22 de outubro de 2019 13:11

Gilmar Mendes suspende MP que dispensa publicações de editais em jornais

MP fica suspensa até que o Congresso Nacional vote o texto da medida ou até que o Supremo julgue definitivamente a questão

↑ Ministro Gilmar Mendes suspende MP que dispensa publicações de editais em jornais. Imagem: Reprodução

O ministro Gilmar Mendes, do Supremo Tribunal Federal (STF), determinou na última sexta-feira (18) a suspensão da medida provisória 896 de 2019, editada no mês passado pelo presidente Jair Bolsonaro. A medida provisória dispensava a publicação de editais de licitação, tomadas de preços, concursos e leilões de órgãos da administração pública, em jornais diários de grande circulação.

Com a MP, o governo passou a exigir a publicação somente em diário oficial ou site do órgão. E por conta da decisão de Gilmar Mendes, a MP fica suspensa até que o Congresso Nacional vote o texto da medida ou até que o Supremo julgue definitivamente a questão.

A ação foi proposta pelo Partido Rede Sustentabilidade, sob o argumento que o poder executivo visava “desestabilizar uma imprensa livre e impedir a manutenção de critérios basilares de transparência e ampla participação no âmbito das licitações”. O partido relacionou diversas situações em que o presidente da República dirigiu ataques a grupos de comunicação e demonstrou seu descontentamento com a imprensa.

Também afirmou que não havia relevância e urgência que justificasse a publicação da MP, porque o tema já estava em discussão em projetos de lei. Além de ratificar o quando a MP viola o direito à informação, à transparência e à ampla concorrência nas licitações.

Ainda de acordo com o Partido Rede, houve desvio de finalidade na MP, o que, segundo o partido, configura abuso de poder, por se tratar de um “ato de retaliação” do presidente da República contra a liberdade de imprensa. O pedido era de suspensão imediata da MP e, posteriormente, anulação.

No final de setembro, o ministro chegou a decidir que levaria a questão diretamente ao plenário do Supremo após receber informações detalhadas da Presidência da República, da Advocacia Geral da União (AGU) e da Procuradoria Geral da República (PGR). Mas, no começo de outubro, a Associação Nacional de Jornais (ANJ) reiterou o pedido de suspensão da medida provisória. A entidade argumentou que a desobrigação da publicação dos editais afetou o segmento de veículos de comunicação impressos, com o fechamento de pequenos jornais no interior do país.

Parecer jurídico

O Tribuna Hoje ouviu um representante jurídico para falar sobre o caso. O advogado Kléber Santos explanou a respeito da MP e de algumas consequências geradas à imprensa e sobre tudo à sociedade brasileira.

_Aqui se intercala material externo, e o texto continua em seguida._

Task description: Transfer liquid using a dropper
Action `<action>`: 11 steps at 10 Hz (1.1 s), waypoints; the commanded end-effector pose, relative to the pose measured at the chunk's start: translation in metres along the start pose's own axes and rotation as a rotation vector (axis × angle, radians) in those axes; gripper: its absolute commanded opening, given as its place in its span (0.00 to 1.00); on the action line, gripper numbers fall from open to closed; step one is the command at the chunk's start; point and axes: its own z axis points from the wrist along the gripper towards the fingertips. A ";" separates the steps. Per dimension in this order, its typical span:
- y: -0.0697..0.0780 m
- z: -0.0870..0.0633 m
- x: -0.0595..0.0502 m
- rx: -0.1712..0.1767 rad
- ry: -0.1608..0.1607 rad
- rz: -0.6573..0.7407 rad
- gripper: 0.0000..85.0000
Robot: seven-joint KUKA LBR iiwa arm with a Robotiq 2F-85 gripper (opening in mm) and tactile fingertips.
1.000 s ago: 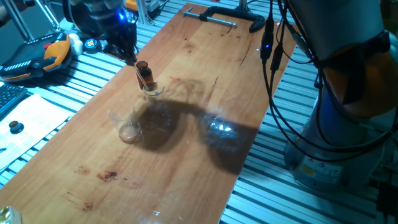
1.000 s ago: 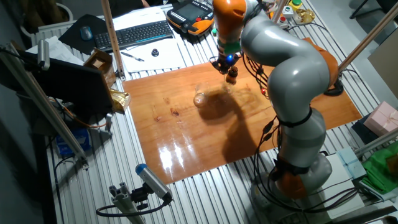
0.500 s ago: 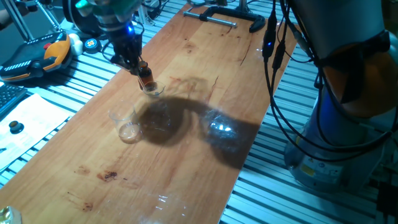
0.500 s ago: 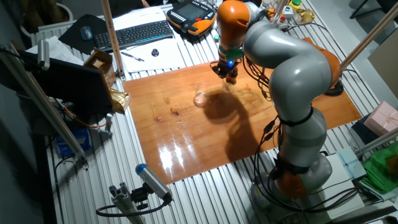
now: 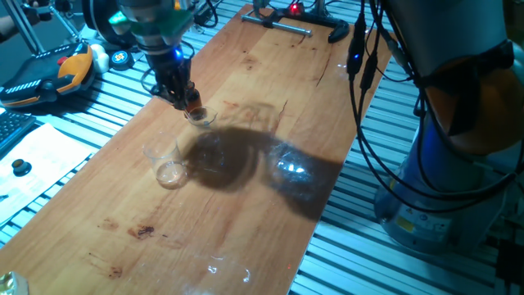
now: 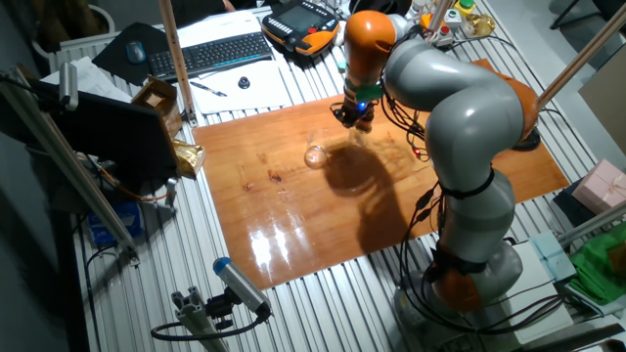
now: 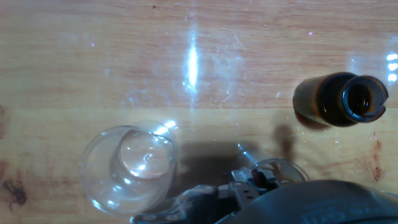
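Hand view: I see the small clear glass beaker (image 7: 129, 166) left of my gripper (image 7: 258, 180), the open amber-brown bottle (image 7: 341, 99) upright to its upper right. Dropper's glass tip (image 7: 247, 154) seems directly under the fingers; grip state I cannot tell. Liquid not discernible.

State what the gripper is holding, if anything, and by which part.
It cannot be told for sure. The gripper hangs over the small glass; a thin tube, perhaps the dropper, pokes out beneath it, its held part hidden.
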 end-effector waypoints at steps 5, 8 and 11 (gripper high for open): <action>-0.003 0.005 -0.001 0.005 0.000 -0.012 0.34; -0.001 0.003 -0.001 -0.029 0.017 -0.009 0.42; 0.004 -0.024 -0.004 -0.068 0.036 0.021 0.43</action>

“Essa medida (896) vem juntamente com a MP 892 que desobriga as empresas de publicar os balanços patrimoniais nos grandes jornais de circulação. E ambas fazem parte de uma estratégia do governo por iniciativa do presidente da república, Jair Bolsonaro, como retaliação à imprensa, principalmente à escrita, pela publicação de matérias que desagradam ao governo. Ou seja, essas duas MP’s ferem a liberdade de imprensa, um dos bens maiores do estado democrático de direito. Com relação a MP que desobriga a publicação, o prejuízo para a sociedade está materializado na não publicação dos balanços das empresas que obtiveram financiamentos com recursos públicos, junto aos bancos estatais e agências de fomento”, informa o advogado que ainda dá um exemplo.

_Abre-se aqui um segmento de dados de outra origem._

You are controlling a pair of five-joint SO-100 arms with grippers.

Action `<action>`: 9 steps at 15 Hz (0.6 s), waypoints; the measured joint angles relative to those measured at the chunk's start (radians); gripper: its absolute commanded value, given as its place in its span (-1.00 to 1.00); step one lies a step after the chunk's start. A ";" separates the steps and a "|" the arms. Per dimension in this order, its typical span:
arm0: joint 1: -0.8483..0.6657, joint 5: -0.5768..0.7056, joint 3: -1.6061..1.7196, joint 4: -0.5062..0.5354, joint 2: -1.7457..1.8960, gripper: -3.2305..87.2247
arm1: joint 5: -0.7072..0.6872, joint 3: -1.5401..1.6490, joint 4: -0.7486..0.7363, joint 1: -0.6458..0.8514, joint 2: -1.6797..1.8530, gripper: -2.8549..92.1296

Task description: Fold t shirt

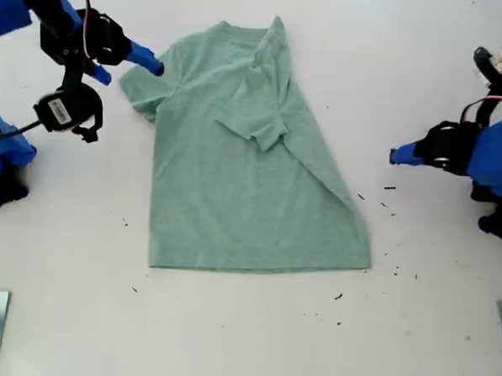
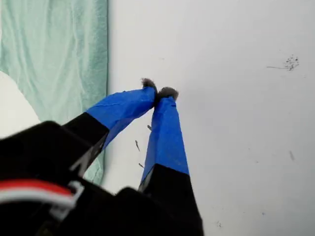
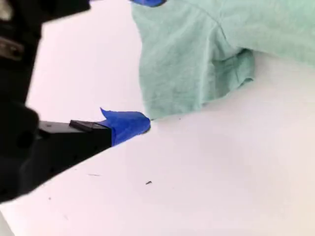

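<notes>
The t shirt (image 1: 244, 167) is lying flat on the white surface (image 1: 226, 338) in the middle of the exterior view, collar toward the top of that frame and hem toward the bottom, so its long axis is running roughly top to bottom, tilted a little toward the lower right. One sleeve and that side are already lying folded in over the chest; the sleeve at the exterior view's left is still spread out.

My first gripper (image 2: 160, 92) is hovering over bare surface at the exterior view's right, jaws pressed together on nothing, well apart from the cloth. My second gripper (image 3: 142, 64) is sitting at the spread sleeve in the exterior view's upper left, jaws wide, one tip above the cloth and one just beside the sleeve hem.

The likely slip: those jaws catching only a thin edge of sleeve, so the soft cloth is dragging or bunching instead of folding, or pulling the folded side loose.
</notes>
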 measured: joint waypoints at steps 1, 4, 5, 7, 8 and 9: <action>-0.003 0.000 0.008 -0.046 -0.063 -0.20 | 0.000 0.000 0.000 0.000 0.000 -0.89; -0.008 -0.005 0.003 -0.155 -0.261 -0.79 | 0.005 0.000 0.000 -0.015 0.000 -0.89; -0.018 0.012 0.000 -0.184 -0.324 -0.88 | 0.008 0.000 0.000 -0.017 0.000 -0.89; -0.014 0.009 -0.017 -0.195 -0.295 -0.93 | 0.008 0.000 0.000 -0.020 0.000 -0.89; -0.009 0.006 0.000 -0.195 -0.218 -0.93 | 0.008 0.000 0.000 -0.020 0.000 -0.89; -0.008 0.008 0.002 -0.175 -0.153 -0.93 | 0.008 0.000 0.000 -0.020 0.000 -0.89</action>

“Citamos como exemplo a empresa alagoana Sococo, que possui financiamento com recursos públicos, ela fazia publicação dos seus balanços patrimoniais nos jornais de circulação do estado e isso proporcionava ao cidadão alagoano a possibilidade de acompanhar e ter ciência que, naquela empresa, além de recursos privados, também conta com recursos públicos financiando a sua atividade. E o grande prejuízo é que a partir de agora, essa informação deixará de circular em meios impresso, sonegando uma importante informação aos cidadãos. Essa sonegação da informação, fruto da desobrigação de publicação dos balanços nos jornais, faz com o que o cidadão não saiba onde o valor arrecadado pelos impostos dele estão sendo devidamente aplicados”, explica doutor Kléber que ainda traz uma abordagem sobre a MP 896.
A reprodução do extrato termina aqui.